AIM: Paediatric vitamin D (25-hydroxyvitamin D (25OHD)) deficiency can lead to nutritional rickets and extra-skeletal complications. Compliance with daily therapy can be difficult, making high-dose, short-term vitamin D (stoss) therapy attractive to correct vitamin D deficiency. We compared the effectiveness and safety of standard versus stoss therapy in treating childhood 25OHD deficiency.
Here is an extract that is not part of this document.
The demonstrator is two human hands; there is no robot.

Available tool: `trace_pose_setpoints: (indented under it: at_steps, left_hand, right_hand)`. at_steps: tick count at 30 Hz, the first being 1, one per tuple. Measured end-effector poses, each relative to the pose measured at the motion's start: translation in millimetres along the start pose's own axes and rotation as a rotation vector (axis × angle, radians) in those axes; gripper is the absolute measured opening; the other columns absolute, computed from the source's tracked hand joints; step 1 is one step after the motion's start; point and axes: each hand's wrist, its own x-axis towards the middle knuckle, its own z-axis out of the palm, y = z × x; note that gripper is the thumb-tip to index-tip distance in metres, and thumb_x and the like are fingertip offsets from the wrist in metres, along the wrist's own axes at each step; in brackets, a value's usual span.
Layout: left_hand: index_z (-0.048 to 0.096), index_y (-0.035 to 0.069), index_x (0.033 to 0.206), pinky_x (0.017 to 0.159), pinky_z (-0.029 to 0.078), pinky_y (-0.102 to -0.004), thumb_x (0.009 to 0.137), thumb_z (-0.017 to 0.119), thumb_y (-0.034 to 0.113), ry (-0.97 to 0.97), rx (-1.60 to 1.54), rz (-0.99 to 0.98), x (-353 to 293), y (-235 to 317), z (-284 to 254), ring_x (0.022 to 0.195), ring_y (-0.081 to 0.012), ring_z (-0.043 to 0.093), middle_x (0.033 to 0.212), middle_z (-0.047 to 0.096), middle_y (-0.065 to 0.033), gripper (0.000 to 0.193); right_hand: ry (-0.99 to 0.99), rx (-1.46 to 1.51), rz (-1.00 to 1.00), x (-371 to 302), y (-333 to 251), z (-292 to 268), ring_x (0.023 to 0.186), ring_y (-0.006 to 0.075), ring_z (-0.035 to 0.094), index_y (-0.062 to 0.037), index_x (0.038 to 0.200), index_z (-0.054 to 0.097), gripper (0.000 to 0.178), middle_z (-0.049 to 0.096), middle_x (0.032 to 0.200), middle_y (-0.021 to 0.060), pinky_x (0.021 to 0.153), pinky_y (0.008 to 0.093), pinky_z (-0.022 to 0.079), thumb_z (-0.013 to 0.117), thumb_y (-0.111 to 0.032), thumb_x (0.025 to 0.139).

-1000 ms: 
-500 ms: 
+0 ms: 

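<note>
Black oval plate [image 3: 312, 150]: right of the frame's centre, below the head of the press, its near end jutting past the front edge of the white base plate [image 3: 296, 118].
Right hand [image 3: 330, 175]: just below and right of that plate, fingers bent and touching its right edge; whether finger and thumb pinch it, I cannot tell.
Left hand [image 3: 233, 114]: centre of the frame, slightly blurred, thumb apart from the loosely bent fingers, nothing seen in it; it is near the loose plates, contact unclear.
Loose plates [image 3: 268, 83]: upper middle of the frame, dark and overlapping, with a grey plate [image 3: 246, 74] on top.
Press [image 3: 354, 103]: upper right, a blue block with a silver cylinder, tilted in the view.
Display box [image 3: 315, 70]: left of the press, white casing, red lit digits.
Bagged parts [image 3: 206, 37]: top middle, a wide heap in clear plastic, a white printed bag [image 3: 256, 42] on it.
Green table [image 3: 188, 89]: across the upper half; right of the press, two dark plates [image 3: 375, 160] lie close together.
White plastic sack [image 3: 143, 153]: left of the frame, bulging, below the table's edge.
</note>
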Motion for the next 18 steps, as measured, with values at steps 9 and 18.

METHODS: Children aged 2-16 years with 25OHD <50 nmol/L were randomised to either standard (5000 IU daily for 80 days) or stoss (100 000 IU weekly for 4 weeks) cholecalciferol. Participants underwent an evaluation of effectiveness and safety. The 25OHD level, random spot calcium: creatinine ratio (Ca:Cr) and compliance were measured at 12 weeks. RESULTS: A total of 151 children were enrolled in the study (68 standard and 83 stoss), median age 9 years (inter-quartile range (IQR): 6-12 years). Baseline 25OHD levels were 26 nmol/L (IQR: 19-35 nmol/L) and 32 nmol/L (IQR: 24-39 nmol/L) in the standard and stoss groups, respectively. At 12 weeks, the median 25OHD level was significantly greater in the standard versus stoss group (81 vs. 67 nmol/L; P = 0.005); however, >80% of participants in both groups achieved sufficiency (25OHD > 50 nmol/L) and had normal urinary Ca:Cr, with no significant difference seen between groups. Compliance was similar in the two groups. CONCLUSIONS: Compared to stoss, standard therapy achieved higher 25OHD levels at 12 weeks; however, in both groups, there was a similar proportion of participants who achieved 25OHD sufficiency, with no evidence of toxicity. Unlike other studies, simplifying the treatment regimen did not improve compliance. These results support stoss therapy as an effective and safe alternative therapy for the treatment of paediatric vitamin D deficiency.